Updated: 8/14/21 11:00 amPublished: 8/31/11

While the pharmaceutical industry continues to offer new products, it has been over two years since the FDA has approved a diabetes medication with a completely novel drug target. So expectations were high last month when the agency convened its panel of outside experts to discuss Bristol-Myers Squibb/AstraZeneca’s new diabetes medication, dapagliflozin. It’s an SGLT-2 inhibitor, a member of a class of drugs that causes users to urinate out excess glucose (see Learning Curve in diaTribe #24).

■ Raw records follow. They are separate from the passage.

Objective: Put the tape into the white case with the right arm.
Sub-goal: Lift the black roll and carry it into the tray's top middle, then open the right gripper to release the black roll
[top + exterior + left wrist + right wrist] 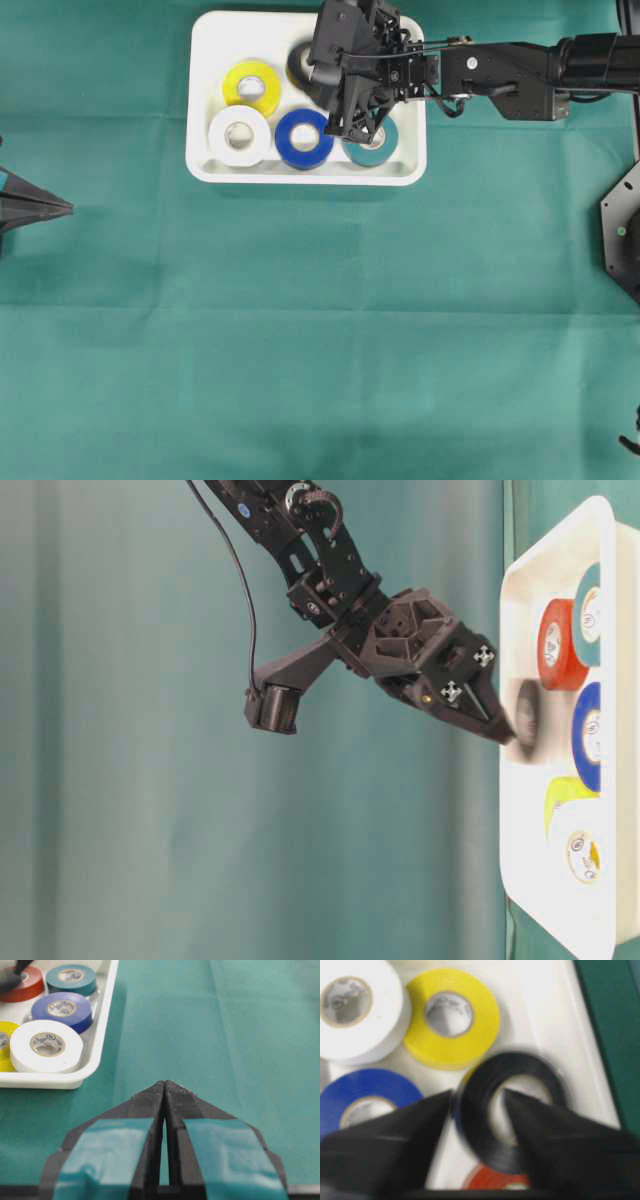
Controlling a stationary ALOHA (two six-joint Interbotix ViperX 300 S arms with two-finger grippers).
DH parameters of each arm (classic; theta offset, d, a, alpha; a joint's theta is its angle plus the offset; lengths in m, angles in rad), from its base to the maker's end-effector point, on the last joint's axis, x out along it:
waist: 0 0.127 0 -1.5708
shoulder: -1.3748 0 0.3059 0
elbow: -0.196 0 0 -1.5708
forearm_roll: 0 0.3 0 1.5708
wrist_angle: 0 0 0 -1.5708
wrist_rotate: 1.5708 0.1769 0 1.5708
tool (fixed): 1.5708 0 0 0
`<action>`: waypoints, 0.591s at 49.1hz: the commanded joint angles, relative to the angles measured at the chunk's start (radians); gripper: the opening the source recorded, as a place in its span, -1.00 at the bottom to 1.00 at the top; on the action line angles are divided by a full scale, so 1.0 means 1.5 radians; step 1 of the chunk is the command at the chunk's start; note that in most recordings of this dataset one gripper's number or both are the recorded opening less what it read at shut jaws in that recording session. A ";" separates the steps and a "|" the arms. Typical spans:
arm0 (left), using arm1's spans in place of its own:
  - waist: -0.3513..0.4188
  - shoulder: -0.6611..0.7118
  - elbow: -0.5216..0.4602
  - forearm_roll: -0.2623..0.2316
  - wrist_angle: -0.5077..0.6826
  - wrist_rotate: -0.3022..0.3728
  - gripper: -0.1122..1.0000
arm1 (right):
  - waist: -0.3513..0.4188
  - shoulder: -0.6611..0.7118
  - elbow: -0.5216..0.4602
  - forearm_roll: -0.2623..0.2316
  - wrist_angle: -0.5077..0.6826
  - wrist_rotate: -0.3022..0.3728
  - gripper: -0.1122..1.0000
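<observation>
The right arm's pincer is straddling the wall of a black tape roll, with one finger poking down through the hole and the other sitting just outside the rim. The roll is showing up blurred, so I cannot tell whether the fingers are pinching it or standing free of it. Roll and pincer are hanging over the far part of the white case, inside its rim, so the black tape is within the case's outline, though whether it is resting on the floor is unclear.

Around it, other rolls are lying flat in the case: a yellow one beside the black roll, then a white one, a blue one and a teal one along the near rim, with a red one tucked under the arm.

The case is sitting on a green cloth. Well apart, the left pincer is hovering with its fingers pressed together.
</observation>
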State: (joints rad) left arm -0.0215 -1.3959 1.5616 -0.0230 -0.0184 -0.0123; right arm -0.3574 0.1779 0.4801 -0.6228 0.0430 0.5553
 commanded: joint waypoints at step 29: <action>0.001 0.005 -0.007 0.000 -0.003 0.000 -0.79 | -0.001 -0.190 0.193 0.000 0.031 -0.001 0.48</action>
State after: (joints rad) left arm -0.0215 -1.3959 1.5631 -0.0230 -0.0184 -0.0138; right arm -0.3574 -0.0123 0.7133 -0.6228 0.0936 0.5522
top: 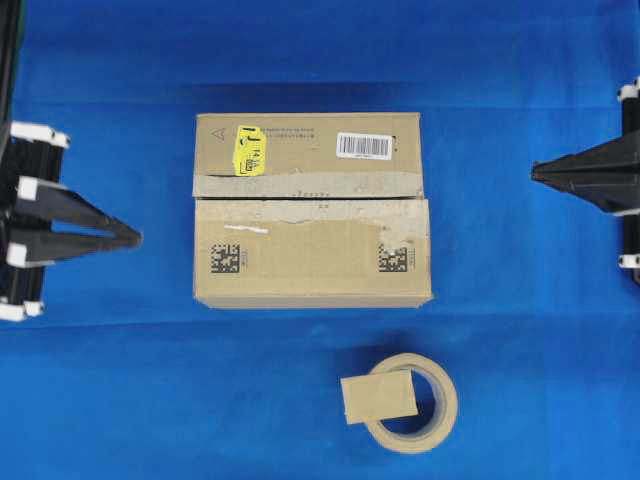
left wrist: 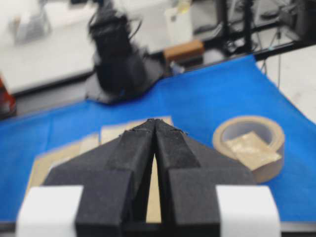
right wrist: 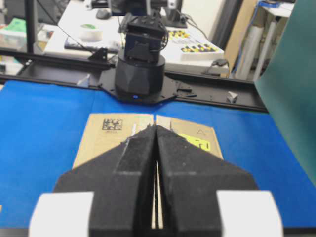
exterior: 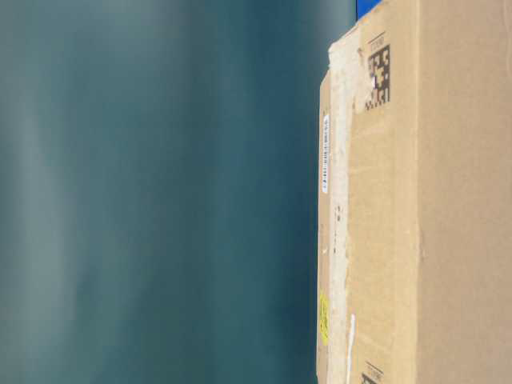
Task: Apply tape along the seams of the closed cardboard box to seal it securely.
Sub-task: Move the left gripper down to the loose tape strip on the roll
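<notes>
The cardboard box (top: 312,208) sits mid-tabletop (top: 120,400), its seam (top: 310,197) edged with torn old tape. The tan tape piece (top: 378,397) lies on the tape roll (top: 415,403) below it. Left tool (top: 135,237) and right tool (top: 536,174) are both closed, empty, well apart from the box

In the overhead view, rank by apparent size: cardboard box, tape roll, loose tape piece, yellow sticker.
1. cardboard box, by far the largest.
2. tape roll.
3. tape piece, lying on the roll's left edge.
4. yellow sticker, smallest.
The box top sits nearer the camera, slightly enlarging the sticker.
</notes>
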Motion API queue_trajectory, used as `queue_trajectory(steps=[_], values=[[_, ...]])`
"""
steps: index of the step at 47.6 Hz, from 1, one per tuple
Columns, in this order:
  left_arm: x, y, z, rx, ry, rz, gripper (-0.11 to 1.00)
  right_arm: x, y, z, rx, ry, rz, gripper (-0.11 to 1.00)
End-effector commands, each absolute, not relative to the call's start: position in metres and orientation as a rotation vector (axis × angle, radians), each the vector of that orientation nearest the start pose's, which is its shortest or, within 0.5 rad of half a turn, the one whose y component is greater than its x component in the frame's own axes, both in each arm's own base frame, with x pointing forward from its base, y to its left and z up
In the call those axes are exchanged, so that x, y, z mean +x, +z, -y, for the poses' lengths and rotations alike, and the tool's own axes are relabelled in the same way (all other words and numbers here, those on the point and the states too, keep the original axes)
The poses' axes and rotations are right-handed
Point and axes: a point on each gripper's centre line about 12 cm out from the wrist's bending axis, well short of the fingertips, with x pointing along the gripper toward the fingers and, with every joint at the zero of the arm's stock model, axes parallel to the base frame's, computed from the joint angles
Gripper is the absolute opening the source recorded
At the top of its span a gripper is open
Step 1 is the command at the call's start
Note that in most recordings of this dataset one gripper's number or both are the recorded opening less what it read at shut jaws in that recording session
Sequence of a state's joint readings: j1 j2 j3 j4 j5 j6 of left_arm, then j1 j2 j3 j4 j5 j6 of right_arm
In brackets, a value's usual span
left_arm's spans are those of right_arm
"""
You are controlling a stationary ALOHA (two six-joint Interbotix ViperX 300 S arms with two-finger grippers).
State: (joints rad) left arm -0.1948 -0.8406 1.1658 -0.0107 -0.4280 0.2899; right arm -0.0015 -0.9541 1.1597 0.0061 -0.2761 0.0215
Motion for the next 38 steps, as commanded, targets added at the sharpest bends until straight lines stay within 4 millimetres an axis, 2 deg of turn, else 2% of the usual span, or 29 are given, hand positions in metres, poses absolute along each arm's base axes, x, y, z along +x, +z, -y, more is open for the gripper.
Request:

Though dapagliflozin has been encouraging in effectiveness and its lack of hypoglycemia and weight gain, late-stage trials uncovered possible increases in the risk of bladder cancer (0.3% of men treated with dapagliflozin versus 0.05% with placebo) and breast cancer (0.4% versus 0.1% of women); a single patient on dapagliflozin experienced possible drug-induced liver injury as well, which concerned the FDA. So it wasn’t a surprise that much of the day’s discussion focused on these risks, as we watched from our front-row seats in Silver Springs, MD. Given that the length of drug exposure was not as long as it usually takes a tumor to develop, it wasn’t clear if dapagliflozin was responsible or if some patients may have had underlying cancer before entering the trials. Likewise, with only one patient demonstrating possible drug-induced liver injury, it was difficult for the committee to draw any conclusions. Notably, there was little discussion on the increased risk of urinary tract infections, which many considered one of the biggest drawbacks of SGLT-2 inhibitors – the committee seemed to think infections could be adequately managed with careful monitoring and antibiotics.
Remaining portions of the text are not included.